We have drawn attention to the hazards of producing genetically modified vaccines and therapeutic antibodies. The main threat is the genetic pollution of major food crops resulting in food that is toxic . Humanized MABs structured to attack herpes virus or regulate the human immune system were to be produced by transgenic strains of the green alga Chlamydomonas in large plastic tubes near a beach in Hawaii Chlamydomonas is a common soil microbe so the nature and location of the production facility would risk spreading the transgenic strains and the human genes also to soil microbes .
Molecular pharming (producing pharmaceuticals in transgenic crops) is turning into a new battlefront in the struggle of the global civil society against transgenic crops. Too many governments of industrialised countries appear to be prepared to allow biotech corporations to contaminate our food supply with un-prescribed and dangerous drugs .
There have been at least 29 field tests of transgenic crops known to be producing antibodies, but the actual genes have been deemed confidential business information (CBI). The crops modified include maize and soybean; and the companies testing the transgenic crops are Prodigene, Monsanto and Agracetus, among others. The field releases were in Hawaii, Nebraska, Wisconsin, Iowa, Indiana Minnesota, Puerto Rico, Texas and other states . Other crops and MABs may have been tested, but designated CBI, as are the actual locations of such tests, and no effort has been made to notify bystanders and neighbours that are likely to be directly exposed to the drugs. People may be exposed to MABs from transgenic crops by pollen, dust debris from leaves, stems and flowers, and from polluted surface and groundwater.
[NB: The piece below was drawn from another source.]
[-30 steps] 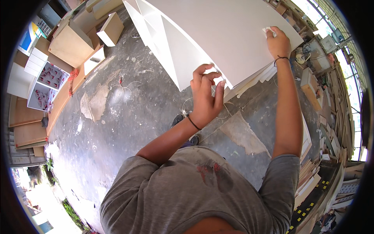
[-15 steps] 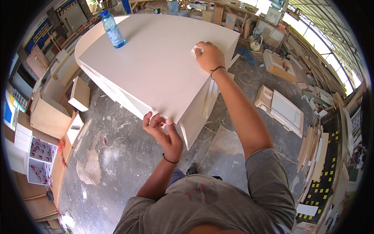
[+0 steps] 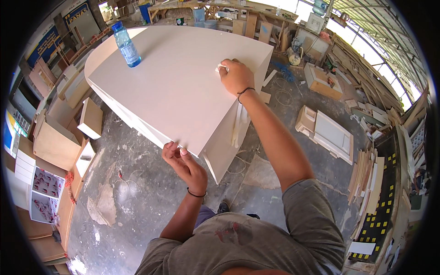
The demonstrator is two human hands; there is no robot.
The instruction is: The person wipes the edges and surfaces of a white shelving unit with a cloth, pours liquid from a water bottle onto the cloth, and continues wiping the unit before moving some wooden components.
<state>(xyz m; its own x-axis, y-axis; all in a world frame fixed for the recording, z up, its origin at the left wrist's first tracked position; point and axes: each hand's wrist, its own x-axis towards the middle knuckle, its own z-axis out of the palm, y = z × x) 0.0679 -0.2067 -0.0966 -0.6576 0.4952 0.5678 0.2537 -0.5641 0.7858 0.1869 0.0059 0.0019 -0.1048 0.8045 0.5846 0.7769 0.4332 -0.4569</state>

Once the MAB genes escape to fertilize neighbouring crops, they will persist within the contaminated crops, by virtue of simple Hardy-Weinberg equilibrium in elementary population genetics!
There is no case for using crop plants in the open field to produce these drugs, as they could easily be produced in plant cell culture under fully contained conditions.
The secretive field trials should never have been allowed, as they are exposing people, without their knowledge or consent, to drugs that could become life-threatening, as the London drug trial so vividly demonstrated.
The location and nature of current and previous field trials should be made public now before any more damage is done, and all further field trials should be banned.